Published online by Cambridge University Press: 31 January 2011
Robert N. Hall, born in New Haven, Connecticut in 1919, joined General Electric's Research and Development Center after graduating from the California Institute of Technology. In 1962, having realized that a semiconductor junction could support population inversion, Hall built the first semiconductor injection laser. This device, based on a specially designed p-n junction, operated when an electric current injected the electrons directly into the junction, thus allowing for highly efficient generation of coherent light from a compact source.

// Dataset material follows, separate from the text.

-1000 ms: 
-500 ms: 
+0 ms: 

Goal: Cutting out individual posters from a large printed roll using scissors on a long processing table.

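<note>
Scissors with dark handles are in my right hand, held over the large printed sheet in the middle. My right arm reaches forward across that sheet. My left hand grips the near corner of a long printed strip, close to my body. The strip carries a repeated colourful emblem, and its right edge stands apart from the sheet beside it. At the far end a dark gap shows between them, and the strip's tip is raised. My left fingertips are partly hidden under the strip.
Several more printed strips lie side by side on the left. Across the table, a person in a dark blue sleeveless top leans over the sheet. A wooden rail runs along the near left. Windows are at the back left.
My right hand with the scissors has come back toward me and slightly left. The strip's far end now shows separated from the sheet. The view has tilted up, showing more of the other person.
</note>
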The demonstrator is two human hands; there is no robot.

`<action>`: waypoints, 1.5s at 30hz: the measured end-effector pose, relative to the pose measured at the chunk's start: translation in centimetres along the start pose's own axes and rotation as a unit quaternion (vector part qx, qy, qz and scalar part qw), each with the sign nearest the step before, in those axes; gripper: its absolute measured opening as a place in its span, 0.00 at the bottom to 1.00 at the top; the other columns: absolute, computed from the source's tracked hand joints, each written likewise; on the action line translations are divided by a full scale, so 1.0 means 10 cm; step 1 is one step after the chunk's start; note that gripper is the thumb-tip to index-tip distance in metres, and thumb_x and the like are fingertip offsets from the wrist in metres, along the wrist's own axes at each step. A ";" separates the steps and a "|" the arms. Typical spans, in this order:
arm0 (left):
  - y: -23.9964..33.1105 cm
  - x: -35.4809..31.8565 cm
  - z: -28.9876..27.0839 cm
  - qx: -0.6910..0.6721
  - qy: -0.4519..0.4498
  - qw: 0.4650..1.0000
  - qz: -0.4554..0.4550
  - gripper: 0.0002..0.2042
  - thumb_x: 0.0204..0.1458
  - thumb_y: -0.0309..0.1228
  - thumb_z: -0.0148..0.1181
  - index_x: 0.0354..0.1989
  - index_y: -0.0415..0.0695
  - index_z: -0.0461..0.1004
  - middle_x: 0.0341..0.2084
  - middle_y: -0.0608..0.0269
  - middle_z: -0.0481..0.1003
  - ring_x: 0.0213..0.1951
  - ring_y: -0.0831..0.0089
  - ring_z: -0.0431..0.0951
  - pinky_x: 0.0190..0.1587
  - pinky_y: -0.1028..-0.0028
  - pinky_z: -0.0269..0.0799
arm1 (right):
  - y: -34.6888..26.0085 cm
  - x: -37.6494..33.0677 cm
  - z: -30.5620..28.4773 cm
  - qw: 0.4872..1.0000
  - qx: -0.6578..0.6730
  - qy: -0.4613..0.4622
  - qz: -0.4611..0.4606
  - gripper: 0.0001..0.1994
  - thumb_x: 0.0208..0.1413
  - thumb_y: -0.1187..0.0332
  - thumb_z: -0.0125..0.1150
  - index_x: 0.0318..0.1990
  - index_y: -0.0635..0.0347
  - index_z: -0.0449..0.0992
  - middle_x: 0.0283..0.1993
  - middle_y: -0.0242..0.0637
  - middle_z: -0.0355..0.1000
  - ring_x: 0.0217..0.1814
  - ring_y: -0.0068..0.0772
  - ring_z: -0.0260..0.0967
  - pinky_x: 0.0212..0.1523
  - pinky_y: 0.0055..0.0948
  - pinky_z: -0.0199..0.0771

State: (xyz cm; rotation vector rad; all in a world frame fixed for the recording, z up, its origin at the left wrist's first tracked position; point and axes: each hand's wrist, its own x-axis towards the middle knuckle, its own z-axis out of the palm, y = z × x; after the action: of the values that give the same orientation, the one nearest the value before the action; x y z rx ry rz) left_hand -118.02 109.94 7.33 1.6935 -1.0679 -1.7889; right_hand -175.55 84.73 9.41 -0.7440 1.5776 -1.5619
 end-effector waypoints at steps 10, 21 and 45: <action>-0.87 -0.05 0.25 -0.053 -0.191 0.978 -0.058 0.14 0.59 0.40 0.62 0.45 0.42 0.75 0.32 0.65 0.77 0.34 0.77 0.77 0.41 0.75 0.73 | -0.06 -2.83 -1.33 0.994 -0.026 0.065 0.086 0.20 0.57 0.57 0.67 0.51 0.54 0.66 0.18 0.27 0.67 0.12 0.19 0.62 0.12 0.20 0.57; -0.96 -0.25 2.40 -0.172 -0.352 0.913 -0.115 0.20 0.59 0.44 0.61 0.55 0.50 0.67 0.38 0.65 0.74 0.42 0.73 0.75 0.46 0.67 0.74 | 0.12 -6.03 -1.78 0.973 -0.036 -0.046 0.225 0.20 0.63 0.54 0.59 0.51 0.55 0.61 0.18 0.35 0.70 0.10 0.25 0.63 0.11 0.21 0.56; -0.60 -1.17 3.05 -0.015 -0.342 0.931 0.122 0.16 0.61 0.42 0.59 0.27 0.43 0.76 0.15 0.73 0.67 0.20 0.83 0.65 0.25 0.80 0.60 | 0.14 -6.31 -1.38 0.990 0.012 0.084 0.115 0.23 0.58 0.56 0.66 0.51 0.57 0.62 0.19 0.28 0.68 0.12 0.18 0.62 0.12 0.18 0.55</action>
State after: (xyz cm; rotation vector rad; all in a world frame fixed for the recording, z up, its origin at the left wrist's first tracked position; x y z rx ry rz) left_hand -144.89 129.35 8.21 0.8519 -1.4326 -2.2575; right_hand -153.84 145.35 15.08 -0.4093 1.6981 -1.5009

Today, diode lasers based on Hall's original idea are used, among other places, in CD and DVD players, laser printers, and fiber-optic communication systems.
In this chapter we describe the basic features of the beam of light emitted by a diode laser, and discuss methods to analyze and manipulate this beam. Collimation and beam-shaping with a pair of cylindrical lenses will be shown to be a simple and flexible method that may be applied not only to diode lasers but also to beams emerging from optical fibers.
Characteristics of diode lasers
A semiconductor diode laser shown schematically in Figure 34.1 consists of a gain layer (only a few ten nanometers thick), surrounded by guiding layers for confining the laser mode. The guiding layers' index of refraction is somewhat greater than that of the surrounding regions (substrate and cladding), thus permitting confinement by total internal reflection.